YOUR ASSIGNMENT:
Reproduce the whole listing, character for character.

DATASET CONTENT:

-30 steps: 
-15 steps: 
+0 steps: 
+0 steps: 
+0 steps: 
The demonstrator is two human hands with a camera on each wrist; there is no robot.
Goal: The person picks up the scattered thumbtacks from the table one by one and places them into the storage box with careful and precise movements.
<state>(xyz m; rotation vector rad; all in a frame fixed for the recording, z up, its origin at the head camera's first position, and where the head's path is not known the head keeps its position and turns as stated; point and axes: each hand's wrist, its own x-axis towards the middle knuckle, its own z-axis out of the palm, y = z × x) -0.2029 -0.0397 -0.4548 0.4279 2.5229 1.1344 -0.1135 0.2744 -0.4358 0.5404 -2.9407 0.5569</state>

EXERCISE RESPONSE:
-30 steps: 
-15 steps: 
+0 steps: 
+0 steps: 
+0 steps: 
The demonstrator is two human hands with a camera on each wrist; there is no robot.
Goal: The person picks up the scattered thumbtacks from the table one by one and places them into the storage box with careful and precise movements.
<state>(xyz m; rotation vector rad; all in a frame fixed for the recording, z up, its origin at the head camera's first position, and where the head's path is not known the head keeps its position and turns as stated; point and axes: each hand's wrist, its own x-axis towards the middle knuckle, its own z-axis out of the palm, y = z × x) -0.2029 -0.0397 -0.4548 0.4279 2.5229 1.1344 -0.1135 0.2744 -0.4358 0.5404 -2.9407 0.5569</state>

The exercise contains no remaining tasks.